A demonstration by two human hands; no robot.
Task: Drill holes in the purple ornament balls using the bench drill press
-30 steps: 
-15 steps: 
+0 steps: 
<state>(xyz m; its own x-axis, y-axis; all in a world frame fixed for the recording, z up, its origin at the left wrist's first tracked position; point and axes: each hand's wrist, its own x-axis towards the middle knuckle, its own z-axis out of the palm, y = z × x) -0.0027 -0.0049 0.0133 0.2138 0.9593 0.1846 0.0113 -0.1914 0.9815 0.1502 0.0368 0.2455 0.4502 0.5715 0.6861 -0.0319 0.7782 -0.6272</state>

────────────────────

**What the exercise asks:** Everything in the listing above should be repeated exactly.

**Written solution:**
A demonstration by two human hands; no robot.
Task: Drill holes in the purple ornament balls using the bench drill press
-30 steps: 
-15 steps: 
+0 steps: 
<state>(xyz m; its own x-axis, y-axis; all in a world frame fixed for the recording, z up, its origin at the left wrist's first tracked position; point and axes: each hand's wrist, its own x-axis towards the middle knuckle, its own z-axis out of the palm, y = z × x) -0.0027 -0.0049 0.0133 0.2138 0.9593 0.1846 0.0113 -0.1914 0.9815 0.1502 0.0368 0.2455 0.4502 0.5715 0.6861 -0.0319 0.7782 -0.6272</state>

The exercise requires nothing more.